Time Lurker - Time Lurker
Chronique
Time Lurker Time Lurker
Depuis déjà quelques temps la scène Black de l’Hexagone ne cesse de grandir aussi bien qualitativement que quantitativement, il n’est donc pas étonnant que de manière régulière de nouvelles formations déboulent de nulle part et nous en mettent plein les oreilles. Quand en plus elles sont signées chez Les Acteurs de l’Ombre (et sur sa branche Emanations) on sait qu’on ne sera pas déçu, tant leur catalogue s’est étoffé ces dernières années avec les excellents REGARDE LES HOMMES TOMBER, PENITENCE ONIRIQUE, MOONREICH et tant d’autres, auquel vient de se rajouter TIME LURKER encore peu connu mais qui ne le restera probablement plus pour longtemps. Sous cette entité se cache le multi-instrumentiste Strasbourgeois Mick, qui depuis 2014 entouré par quelques amis venus pousser la chansonnette, officie dans un registre noir à la fois atmosphérique et légèrement dépressif. Après avoir sorti deux EP par le passé l’heure est enfin venue de passer le cap du premier album, cependant celui-ci ne propose rien de nouveau car il réunit en un seul bloc ces précédentes réalisations, mais qui cependant s’accordent parfaitement et vont bénéficier désormais d’un vrai rayonnement et d’une mise en lumière via la distribution importante du label du Maine-et-Loire. Du coup on peut raisonnablement dire qu’il s’agit d’un vrai disque de longue durée, qui durant presque cinquante minutes va nous emmener vers quelquechose d’introspectif, philosophique et conceptuel, où les doutes et certitudes de l’être humain vont être confrontés à ses peurs et à sa vision de l’au-delà, sur fond de noirceur et de brume épaisse.
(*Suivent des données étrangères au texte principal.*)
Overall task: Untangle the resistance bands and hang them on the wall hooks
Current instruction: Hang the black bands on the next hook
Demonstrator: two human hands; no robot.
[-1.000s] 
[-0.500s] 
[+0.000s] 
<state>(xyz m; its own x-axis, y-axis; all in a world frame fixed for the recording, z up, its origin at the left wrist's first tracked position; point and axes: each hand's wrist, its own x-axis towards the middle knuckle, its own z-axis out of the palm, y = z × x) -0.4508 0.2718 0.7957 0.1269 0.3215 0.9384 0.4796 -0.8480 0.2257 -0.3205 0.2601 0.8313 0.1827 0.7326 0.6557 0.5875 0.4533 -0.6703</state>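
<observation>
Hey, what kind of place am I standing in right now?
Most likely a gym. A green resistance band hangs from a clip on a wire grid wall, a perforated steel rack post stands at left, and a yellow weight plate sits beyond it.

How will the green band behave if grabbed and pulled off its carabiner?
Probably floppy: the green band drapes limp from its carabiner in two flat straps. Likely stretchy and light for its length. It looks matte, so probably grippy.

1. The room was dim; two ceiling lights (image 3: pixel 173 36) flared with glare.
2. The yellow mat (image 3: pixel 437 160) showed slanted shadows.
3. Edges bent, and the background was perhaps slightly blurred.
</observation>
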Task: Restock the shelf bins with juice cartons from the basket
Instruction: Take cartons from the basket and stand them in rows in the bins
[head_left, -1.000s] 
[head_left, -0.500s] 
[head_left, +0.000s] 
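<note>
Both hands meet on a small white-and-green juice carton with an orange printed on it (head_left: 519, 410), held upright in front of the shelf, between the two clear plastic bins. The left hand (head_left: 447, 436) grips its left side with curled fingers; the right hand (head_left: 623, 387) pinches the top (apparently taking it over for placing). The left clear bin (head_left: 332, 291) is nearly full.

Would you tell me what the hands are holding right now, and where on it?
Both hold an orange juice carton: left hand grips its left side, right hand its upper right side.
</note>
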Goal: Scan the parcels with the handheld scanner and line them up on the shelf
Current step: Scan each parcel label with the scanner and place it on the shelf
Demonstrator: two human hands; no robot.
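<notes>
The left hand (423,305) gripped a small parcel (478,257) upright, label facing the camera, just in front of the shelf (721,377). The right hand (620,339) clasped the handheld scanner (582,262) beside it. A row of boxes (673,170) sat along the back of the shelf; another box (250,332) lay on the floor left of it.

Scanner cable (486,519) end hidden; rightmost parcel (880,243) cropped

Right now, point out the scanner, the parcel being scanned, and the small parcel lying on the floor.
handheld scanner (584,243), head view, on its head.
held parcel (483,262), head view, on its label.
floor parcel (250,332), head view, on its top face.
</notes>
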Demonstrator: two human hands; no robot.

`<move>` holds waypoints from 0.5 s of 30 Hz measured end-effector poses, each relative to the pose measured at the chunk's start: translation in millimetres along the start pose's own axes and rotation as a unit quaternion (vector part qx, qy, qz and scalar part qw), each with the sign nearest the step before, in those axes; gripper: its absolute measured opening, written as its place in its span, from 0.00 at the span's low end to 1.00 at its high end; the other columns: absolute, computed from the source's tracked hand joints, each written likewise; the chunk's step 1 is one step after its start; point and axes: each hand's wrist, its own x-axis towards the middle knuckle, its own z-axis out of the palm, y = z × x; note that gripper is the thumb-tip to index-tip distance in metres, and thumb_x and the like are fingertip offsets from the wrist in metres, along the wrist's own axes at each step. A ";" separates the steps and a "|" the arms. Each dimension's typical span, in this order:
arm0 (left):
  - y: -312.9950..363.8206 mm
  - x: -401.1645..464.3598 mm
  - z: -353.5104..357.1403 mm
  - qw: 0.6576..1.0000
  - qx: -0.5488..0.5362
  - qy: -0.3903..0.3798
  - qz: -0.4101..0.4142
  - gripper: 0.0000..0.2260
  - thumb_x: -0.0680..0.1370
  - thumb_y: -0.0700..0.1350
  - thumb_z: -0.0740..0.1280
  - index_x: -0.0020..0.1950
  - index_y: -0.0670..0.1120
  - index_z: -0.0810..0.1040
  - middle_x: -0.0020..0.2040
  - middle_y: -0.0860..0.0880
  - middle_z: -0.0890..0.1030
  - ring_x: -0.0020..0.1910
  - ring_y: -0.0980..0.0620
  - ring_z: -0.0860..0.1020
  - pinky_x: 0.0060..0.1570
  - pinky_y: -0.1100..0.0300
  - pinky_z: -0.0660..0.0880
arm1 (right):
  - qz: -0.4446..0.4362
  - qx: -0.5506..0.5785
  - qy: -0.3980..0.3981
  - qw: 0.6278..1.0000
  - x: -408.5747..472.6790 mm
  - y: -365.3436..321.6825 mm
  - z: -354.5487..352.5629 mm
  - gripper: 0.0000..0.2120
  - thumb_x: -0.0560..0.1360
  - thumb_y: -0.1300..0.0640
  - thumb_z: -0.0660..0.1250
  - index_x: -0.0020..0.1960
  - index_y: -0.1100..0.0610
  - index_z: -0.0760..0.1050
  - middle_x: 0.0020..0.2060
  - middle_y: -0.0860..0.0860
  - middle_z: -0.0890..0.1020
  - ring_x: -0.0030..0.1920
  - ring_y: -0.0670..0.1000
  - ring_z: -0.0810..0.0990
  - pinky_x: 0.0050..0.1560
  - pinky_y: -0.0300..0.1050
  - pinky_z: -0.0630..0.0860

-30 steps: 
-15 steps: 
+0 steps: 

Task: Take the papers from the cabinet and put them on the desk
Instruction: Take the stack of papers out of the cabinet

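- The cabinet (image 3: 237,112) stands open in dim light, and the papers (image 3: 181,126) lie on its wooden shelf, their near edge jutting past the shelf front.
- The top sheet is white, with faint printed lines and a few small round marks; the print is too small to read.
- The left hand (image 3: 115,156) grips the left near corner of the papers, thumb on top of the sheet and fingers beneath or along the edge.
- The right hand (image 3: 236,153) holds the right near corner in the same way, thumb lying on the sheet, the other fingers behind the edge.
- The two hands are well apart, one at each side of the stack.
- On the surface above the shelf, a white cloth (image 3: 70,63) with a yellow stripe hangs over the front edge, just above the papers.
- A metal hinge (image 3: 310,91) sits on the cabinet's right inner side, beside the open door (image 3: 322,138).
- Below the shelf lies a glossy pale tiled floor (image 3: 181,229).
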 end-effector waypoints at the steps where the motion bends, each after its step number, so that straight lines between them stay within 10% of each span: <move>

Bien qu’étant relativement simples techniquement, l’ensemble des morceaux et des interludes se révèle particulièrement accrocheurs, d’une énorme cohérence et d’une écriture à la fois fine et limpide, au milieu de ce désespoir obscur dont on ne voit pas la lumière, et qui va demander un sacré paquet d’écoutes pour assimiler chaque détail et en découvrir de nouveaux régulièrement. « Rupture » qui ouvre la galette est le parfait exemple de ce qui vient d’être cité et met directement la barre très haut, car les onze minutes qui vont suivre passeront à une vitesse incroyable vu que son créateur place directement toutes ses influences et sa palette artistique. Que ce soit pendant la longue introduction pleine de brouillard et légèrement humide où seuls résonnent au départ les notes glaciales de la guitare, ou pendant la suite qui offre son lot de ralentissements, d’accélérations, de breaks d’une froideur sans noms, et de passages plus rapides où la double se met en avant afin d’obtenir un titre à tiroir remarquable et d’une fluidité intense. Ce que l’on remarque ensuite avec « Judgement » c’est l’homogénéité des voix, car malgré la multitude de personnel au micro et le ton et tessitures propres à chacun, elles arrivent à rester cohérentes tout en ayant leur propre identité, allant de la haine pour l’un jusqu’au désespoir et le plaintif pour d’autres. Là-encore l’ensemble débute par quelquechose de neigeux et hivernal qui s’énerve pendant un petit moment, avant de s’alourdir et d’offrir une alternance entre ces deux tempos, pour finir de manière très dynamique et possédée, afin de mieux envoûter l’auditeur, notamment par un jeu de batterie qui va à l’essentiel mais qui a suffisamment de feeling et de finesse pour être en total raccord avec le thème général et les autres instruments. On peut dire le même sentiment sur « Ethereal Hands » dont le rendu est encore plus hypnotique que son prédécesseur, notamment grâce à une prestation énorme du nouvel invité au chant, dont le cri est incroyablement prenant et dégage un sentiment de folie et de possession indéniable, le tout porté par une musique toujours aussi diversifiée et réussie, qui prouve encore s’il le fallait le talent d’écriture manifeste de son créateur.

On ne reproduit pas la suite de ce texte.